Daniels1,
Robert M., Hugh W. Ducklow1, Tammi L. Richardson2, George
A. Jackson2 and Michael R. Roman3
1School of Marine Sciences,
The College of William and Mary, Gloucester Point, USA, Tel: 804-684-7439, Fax: 804-684-7293, E-mail: bdaniels@vims.edu, 2Dept.
of Oceanography, Texas A&M University, College Station, USA and 3Horn Point Laboratory,
Cambridge, USA
Reconstruction of plankton food web
structure from the North Atlantic Bloom Experiment (May, 1989) and the West
Antarctic Peninsula (Jan., 1996 and Jan., 1999) using an inverse method
We are investigating relationships between food web structure and function across different oceanic biomes using an inverse method to recover estimates of material flows in food webs from sparse data. Specifically, we focus on how food web structure, as defined by the relative magnitude of C and N flows, influences particle export, nutrient regeneration, and dissolved organic carbon (DOC) cycling. Our model food web for NABE includes large and small phytoplankton, meso-and microzooplankton, bacteria, dissolved and particulate detritus, ammonium and nitrate. For the West Antarctic Peninsula (WAP), the model food web contains the same groupings as above as well as krill, salps, myctophids, and penguins.
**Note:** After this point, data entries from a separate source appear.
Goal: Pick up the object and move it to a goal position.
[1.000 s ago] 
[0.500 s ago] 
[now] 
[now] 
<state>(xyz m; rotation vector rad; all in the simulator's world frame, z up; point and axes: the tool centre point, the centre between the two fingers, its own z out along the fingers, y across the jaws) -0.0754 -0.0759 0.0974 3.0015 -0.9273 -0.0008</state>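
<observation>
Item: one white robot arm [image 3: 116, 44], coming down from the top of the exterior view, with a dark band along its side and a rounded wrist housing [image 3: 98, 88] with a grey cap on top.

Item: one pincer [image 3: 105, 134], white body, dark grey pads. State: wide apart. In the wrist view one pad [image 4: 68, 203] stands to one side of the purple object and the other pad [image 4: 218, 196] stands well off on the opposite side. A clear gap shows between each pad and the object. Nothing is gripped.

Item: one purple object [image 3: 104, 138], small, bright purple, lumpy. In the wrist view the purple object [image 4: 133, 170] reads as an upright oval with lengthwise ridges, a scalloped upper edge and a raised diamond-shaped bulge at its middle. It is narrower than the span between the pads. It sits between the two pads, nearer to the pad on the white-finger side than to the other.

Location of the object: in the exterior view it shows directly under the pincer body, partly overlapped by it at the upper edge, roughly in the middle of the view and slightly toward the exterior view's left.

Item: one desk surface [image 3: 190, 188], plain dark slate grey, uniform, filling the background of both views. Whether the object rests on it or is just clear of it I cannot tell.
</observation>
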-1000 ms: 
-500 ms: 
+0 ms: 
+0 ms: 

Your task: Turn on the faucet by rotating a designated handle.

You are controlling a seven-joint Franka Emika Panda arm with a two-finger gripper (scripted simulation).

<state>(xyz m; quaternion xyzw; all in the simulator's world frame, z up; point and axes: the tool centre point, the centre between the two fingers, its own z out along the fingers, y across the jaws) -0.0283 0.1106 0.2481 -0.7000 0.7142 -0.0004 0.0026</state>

The initial nitrogen solution for NABE was unobtainable
given the measured data. A solution was obtained when the the observed new and
regenerated productions were allowed to vary, but the f ratio was much higher
than measured. When the inverse method was altered to allow the solution to
reproduce the measurements within a range of constraints rather than exactly, a
solution was reached with an f ratio agreeing with the measured value. The
carbon solution was also recalculated using observations as constraints. After
analyzing the C:N relationships between the two solutions and finding a few of
the flows were unreasonable, further constraints (C:N of 3-20) were put on the
Nitrogen model. Analysis of the NABE solution shows that DOC and DON flows were
two to three times the detrital flows and an active microbial loop along with
microzooplankton grazing dominated the processing of carbon and nitrogen.